__WORK TO COMPLETE__. Write out, word for word, every line in the data below from the one containing "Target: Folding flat" to the one containing "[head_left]", both of them included.

__MATERIALS PROVIDED__.
══════════
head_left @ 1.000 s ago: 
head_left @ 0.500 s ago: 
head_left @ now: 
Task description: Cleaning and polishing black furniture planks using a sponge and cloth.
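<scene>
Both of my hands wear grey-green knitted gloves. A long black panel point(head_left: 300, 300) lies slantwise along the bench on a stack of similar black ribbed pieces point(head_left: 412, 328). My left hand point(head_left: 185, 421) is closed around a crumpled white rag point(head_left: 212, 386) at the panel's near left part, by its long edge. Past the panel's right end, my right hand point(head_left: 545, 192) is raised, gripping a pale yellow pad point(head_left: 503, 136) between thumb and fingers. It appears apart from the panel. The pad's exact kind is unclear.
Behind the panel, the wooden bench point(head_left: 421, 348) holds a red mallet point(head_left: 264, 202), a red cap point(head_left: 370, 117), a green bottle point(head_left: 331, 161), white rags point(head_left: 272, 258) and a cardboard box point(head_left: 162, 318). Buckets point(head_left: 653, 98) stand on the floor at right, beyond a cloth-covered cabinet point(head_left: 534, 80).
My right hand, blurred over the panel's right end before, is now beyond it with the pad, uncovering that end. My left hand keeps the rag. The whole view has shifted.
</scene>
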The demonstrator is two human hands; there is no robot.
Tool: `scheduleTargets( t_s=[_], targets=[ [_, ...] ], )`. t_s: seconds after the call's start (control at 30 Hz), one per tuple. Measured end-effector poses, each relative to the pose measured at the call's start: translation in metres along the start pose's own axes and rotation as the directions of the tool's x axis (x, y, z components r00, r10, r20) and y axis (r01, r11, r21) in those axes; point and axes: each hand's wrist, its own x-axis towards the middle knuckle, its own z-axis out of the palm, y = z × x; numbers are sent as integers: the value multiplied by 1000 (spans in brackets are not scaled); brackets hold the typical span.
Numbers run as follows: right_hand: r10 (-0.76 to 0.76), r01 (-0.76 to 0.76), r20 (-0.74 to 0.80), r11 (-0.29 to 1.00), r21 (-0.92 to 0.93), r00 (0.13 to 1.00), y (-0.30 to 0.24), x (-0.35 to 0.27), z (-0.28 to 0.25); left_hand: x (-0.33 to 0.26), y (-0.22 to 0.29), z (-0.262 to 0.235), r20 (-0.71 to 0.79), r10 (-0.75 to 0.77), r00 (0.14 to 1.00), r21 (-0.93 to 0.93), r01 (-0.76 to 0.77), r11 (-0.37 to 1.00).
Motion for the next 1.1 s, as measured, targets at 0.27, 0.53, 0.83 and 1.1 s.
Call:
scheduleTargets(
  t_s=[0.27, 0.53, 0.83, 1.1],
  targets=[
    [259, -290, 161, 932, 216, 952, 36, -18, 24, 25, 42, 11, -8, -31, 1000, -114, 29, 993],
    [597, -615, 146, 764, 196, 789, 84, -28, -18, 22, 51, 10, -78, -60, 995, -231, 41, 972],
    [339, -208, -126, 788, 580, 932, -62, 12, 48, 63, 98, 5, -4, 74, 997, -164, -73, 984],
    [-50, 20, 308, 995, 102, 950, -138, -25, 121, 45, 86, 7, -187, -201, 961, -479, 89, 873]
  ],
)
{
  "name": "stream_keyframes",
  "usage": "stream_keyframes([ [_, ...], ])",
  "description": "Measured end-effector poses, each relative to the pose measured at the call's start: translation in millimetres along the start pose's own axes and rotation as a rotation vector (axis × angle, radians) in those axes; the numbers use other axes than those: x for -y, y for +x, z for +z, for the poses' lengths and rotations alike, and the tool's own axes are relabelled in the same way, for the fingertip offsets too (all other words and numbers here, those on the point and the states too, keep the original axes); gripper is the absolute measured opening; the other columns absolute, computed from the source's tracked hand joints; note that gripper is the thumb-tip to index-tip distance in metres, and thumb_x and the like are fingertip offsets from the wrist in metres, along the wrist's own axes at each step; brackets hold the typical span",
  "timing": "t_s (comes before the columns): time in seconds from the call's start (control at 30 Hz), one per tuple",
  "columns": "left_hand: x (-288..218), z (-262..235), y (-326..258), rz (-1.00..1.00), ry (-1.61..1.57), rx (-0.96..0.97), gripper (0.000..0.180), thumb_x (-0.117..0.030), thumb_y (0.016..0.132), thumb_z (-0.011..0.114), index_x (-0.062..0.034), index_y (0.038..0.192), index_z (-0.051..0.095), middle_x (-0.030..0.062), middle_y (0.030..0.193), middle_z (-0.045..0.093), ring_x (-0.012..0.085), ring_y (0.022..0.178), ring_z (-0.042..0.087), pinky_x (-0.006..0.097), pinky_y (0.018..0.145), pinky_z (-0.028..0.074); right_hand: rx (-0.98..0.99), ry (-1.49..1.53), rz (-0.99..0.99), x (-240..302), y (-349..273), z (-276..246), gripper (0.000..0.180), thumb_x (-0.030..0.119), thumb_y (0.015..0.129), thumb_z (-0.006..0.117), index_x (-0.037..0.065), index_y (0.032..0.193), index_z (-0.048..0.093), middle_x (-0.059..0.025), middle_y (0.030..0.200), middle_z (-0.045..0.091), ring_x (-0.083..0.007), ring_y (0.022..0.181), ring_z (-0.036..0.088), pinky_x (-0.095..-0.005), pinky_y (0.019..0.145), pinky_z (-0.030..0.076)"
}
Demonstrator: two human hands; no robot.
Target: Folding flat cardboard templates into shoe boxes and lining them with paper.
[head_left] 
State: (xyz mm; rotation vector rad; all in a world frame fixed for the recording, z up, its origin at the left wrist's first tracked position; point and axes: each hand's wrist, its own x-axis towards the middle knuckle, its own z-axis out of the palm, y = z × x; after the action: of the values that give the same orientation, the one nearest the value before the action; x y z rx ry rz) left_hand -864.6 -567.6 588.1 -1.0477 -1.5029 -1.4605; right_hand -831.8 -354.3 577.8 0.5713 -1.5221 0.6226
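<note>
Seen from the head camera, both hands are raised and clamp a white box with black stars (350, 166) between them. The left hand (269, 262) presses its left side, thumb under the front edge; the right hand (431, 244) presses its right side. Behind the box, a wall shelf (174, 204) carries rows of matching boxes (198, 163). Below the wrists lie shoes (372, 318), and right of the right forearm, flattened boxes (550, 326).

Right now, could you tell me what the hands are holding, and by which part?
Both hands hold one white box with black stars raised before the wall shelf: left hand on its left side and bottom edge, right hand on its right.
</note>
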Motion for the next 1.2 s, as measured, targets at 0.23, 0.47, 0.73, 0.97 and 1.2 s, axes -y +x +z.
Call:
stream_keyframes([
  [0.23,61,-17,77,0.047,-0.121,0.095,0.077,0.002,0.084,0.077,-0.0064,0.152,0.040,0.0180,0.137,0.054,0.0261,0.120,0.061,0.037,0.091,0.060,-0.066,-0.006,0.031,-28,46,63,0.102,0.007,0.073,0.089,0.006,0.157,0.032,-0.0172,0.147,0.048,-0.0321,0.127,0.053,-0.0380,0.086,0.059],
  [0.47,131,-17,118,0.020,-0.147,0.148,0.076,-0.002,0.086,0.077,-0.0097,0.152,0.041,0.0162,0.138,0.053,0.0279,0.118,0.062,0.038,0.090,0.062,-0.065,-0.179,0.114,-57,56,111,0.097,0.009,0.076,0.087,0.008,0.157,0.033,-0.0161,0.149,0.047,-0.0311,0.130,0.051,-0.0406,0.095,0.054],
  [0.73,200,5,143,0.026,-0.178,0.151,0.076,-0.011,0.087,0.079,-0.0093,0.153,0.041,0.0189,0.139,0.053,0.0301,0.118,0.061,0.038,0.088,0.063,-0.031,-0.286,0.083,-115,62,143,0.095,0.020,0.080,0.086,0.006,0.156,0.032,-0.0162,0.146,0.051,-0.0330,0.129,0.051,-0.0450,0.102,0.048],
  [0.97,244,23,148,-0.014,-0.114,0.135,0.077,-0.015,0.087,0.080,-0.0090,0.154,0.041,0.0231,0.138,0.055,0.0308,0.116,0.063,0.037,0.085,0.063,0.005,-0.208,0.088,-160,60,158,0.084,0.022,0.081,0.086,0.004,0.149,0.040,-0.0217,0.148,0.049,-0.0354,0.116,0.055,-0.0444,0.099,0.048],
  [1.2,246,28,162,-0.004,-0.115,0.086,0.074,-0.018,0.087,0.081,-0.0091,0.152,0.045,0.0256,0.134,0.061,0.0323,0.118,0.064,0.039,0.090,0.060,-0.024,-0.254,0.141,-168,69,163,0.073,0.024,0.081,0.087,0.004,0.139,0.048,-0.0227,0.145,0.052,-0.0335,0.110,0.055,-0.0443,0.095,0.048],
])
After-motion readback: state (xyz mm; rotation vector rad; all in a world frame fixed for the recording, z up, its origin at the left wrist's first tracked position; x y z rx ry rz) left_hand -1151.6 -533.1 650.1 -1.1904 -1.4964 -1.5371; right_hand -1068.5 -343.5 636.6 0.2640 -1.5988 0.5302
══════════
__RESULT FOR THIS TASK__.
Target: Folding flat cardboard templates into shoe boxes and lining them with paper.
[head_left] 

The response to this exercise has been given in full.